== What you need to do ==
Repeat the listing word for word, but skip any pictures.

##### Dataset content

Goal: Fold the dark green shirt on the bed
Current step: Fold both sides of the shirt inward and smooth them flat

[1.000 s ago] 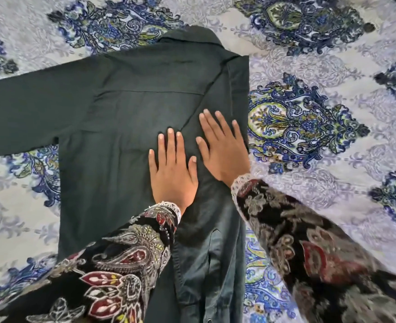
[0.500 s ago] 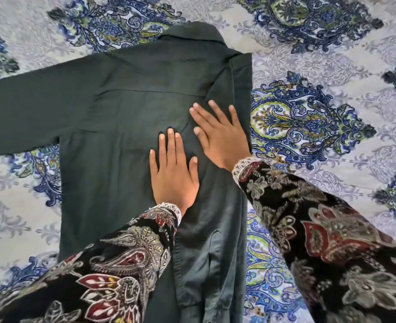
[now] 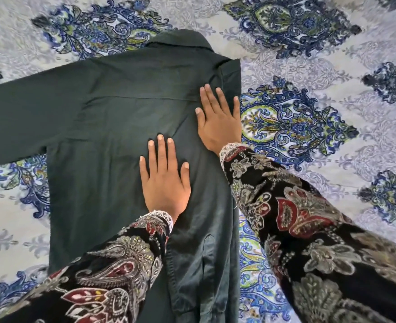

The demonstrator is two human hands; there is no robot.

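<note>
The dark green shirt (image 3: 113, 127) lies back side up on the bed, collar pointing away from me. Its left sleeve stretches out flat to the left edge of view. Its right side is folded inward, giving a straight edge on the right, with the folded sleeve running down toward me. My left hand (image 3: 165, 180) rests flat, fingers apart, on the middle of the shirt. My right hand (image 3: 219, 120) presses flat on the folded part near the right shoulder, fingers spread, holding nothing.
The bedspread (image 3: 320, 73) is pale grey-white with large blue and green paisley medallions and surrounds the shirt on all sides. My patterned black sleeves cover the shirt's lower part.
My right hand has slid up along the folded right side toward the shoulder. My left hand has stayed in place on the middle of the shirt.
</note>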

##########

== Solution for this exercise ==
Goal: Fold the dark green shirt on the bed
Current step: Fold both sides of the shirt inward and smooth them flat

[1.000 s ago] 
[0.500 s ago] 
[now] 

The demonstrator is two human hands; there is no robot.

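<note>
The dark green shirt (image 3: 113, 127) lies back side up on the bed, collar pointing away from me. Its left sleeve stretches out flat to the left edge of view. Its right side is folded inward, giving a straight edge on the right, with the folded sleeve running down toward me. My left hand (image 3: 165, 180) rests flat, fingers apart, on the middle of the shirt. My right hand (image 3: 219, 120) presses flat on the folded part near the right shoulder, fingers spread, holding nothing.
The bedspread (image 3: 320, 73) is pale grey-white with large blue and green paisley medallions and surrounds the shirt on all sides. My patterned black sleeves cover the shirt's lower part.
My right hand has slid up along the folded right side toward the shoulder. My left hand has stayed in place on the middle of the shirt.
</note>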

This concludes the exercise.